We actually had more competitors than the able-bodied women had last year, and we're doing this with absolutely zero support. So the argument of our sports not being big enough doesn't carry any weight anymore.” - Lonnie Bissonnette to Olympic Channel.

Future plans

Lonnie may be 55, but he has no plans to retire any time soon.

While Paralympic inclusion would mean an enormous amount to para bobsleigh and its athletes, he doesn’t compete for accolades, but for the love of the sport.

"When the Paralympic Committee denied us entrance (for Beijing 2022), a few guys decided to quit.

“I was like, ‘No way!
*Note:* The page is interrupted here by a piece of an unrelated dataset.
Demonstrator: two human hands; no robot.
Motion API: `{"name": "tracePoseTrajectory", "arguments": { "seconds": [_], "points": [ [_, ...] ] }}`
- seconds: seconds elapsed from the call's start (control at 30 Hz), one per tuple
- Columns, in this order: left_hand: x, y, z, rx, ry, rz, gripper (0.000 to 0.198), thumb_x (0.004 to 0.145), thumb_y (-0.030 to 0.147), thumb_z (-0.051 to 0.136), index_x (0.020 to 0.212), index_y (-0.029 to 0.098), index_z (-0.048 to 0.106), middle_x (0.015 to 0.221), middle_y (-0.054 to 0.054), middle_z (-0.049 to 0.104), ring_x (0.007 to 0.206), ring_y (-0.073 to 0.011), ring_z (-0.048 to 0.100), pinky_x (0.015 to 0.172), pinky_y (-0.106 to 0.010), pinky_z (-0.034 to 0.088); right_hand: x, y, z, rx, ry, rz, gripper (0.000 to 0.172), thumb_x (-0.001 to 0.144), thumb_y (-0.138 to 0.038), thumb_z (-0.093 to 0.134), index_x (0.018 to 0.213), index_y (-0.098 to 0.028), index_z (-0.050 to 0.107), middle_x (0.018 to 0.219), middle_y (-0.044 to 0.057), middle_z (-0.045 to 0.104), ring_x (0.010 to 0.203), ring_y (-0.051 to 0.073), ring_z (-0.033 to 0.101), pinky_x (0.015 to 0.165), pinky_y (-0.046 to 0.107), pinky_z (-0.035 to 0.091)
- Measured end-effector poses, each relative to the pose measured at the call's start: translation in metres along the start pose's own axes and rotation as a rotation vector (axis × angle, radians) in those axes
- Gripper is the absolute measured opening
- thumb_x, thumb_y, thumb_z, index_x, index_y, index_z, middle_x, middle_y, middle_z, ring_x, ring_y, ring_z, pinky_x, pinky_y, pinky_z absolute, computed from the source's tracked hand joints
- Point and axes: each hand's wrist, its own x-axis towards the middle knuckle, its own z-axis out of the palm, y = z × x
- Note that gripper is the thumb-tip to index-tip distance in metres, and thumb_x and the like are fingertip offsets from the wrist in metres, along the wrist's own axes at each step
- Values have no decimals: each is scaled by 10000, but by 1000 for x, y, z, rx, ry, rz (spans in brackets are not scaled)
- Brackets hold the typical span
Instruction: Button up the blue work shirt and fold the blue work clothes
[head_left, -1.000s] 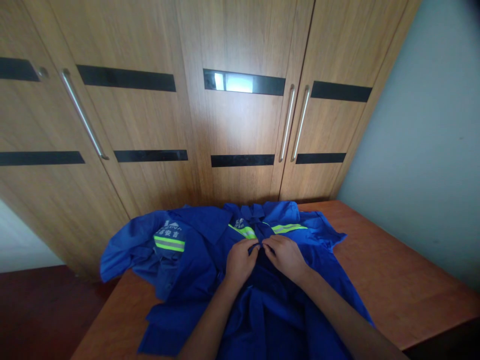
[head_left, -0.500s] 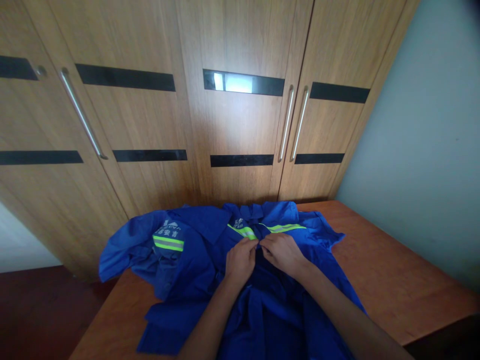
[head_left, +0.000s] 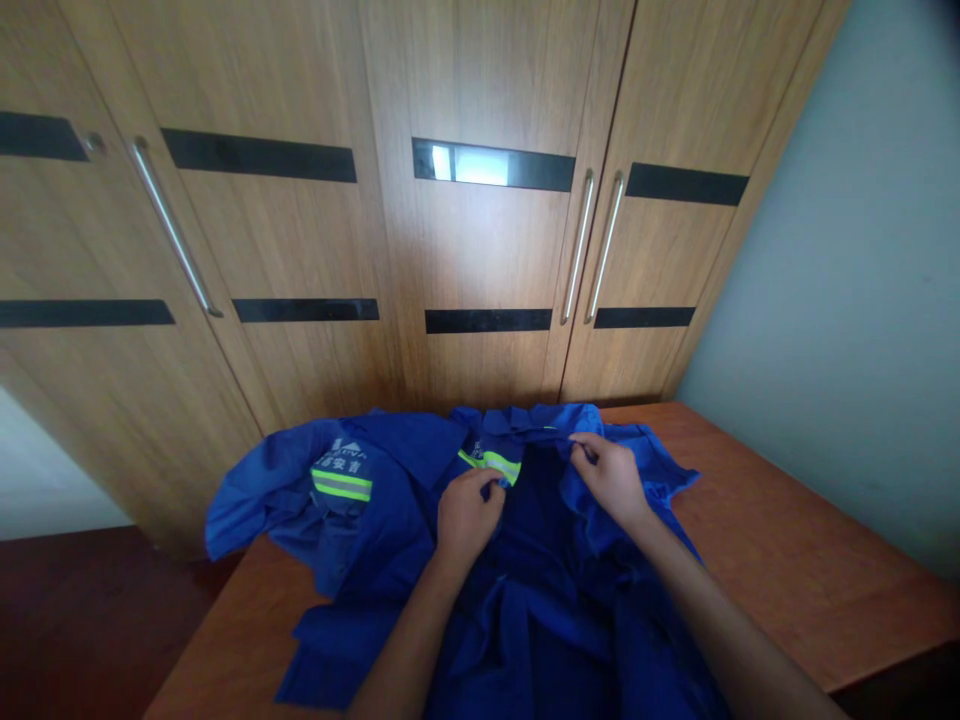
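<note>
At the far left, dark red floor point(head_left: 67, 610) shows beside the worktop point(head_left: 795, 540). On the worktop's left part lies a crumpled blue bundle of cloth point(head_left: 281, 495), with white printing point(head_left: 341, 456) above a yellow-and-grey reflective band point(head_left: 342, 486); whether it is a sleeve of the jacket or a second garment, I cannot tell. One rounded fold of it hangs out past the worktop's edge.

Next comes the blue jacket point(head_left: 536, 545), spread on the worktop directly beneath both hands, front up. Its long axis runs away from the person: the collar point(head_left: 514, 420) lies at the far end, near the wooden wardrobe point(head_left: 480, 250), and the body reaches back toward the viewer between the forearms.

The left hand point(head_left: 466, 515) pinches the left front edge between thumb and fingers, just below a reflective strip point(head_left: 502, 466). It sits the nearer of the two to the bundle and the lower on the jacket.

Across the parted front, where dark inner cloth shows, the right hand point(head_left: 611, 480) grips the right front edge, raising it and turning it back. This hand is nearer the collar. Beyond it, a sleeve point(head_left: 660, 460) lies toward the bare right part of the worktop and the pale wall point(head_left: 862, 330).
</note>
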Motion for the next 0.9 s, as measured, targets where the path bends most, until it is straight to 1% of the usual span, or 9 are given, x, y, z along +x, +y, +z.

I'm not just rolling away from the sport like those young punks. They're going to have to knock me off before I leave.

“I really hope that I can make it to the first Paralympics. I know the sun is setting on my career, but I don't need to be still number one. As long as I can remain competitive, then I'm happy. And if I can't remain competitive, then I would really love to get into a coaching role for the Paralympics, because right now we don't have any real disabled coaches.”

The secret to happiness in life

As a BASE jumper, one could be forgiven for assuming that Lonnie gets his thrill from adrenaline surges.

But after an accident that paralysed him, he was still able to derive the same enjoyment out of life through finding new sports to partake in.

In this way, the true secret to his optimism, and the ability to find enjoyment in life despite losing the use of his legs, is really not adrenaline at all.

It all comes down to passion,” he revealed. 

“I said this long before I was injured. I've always told my sons that we all need to find a passion in life. It just so happens that for me, the passion is extreme sports. But it could also be gardening, it doesn't matter. Find that passion and then pursue that passion as much as you possibly can, because to me, that's the key to happiness in life.”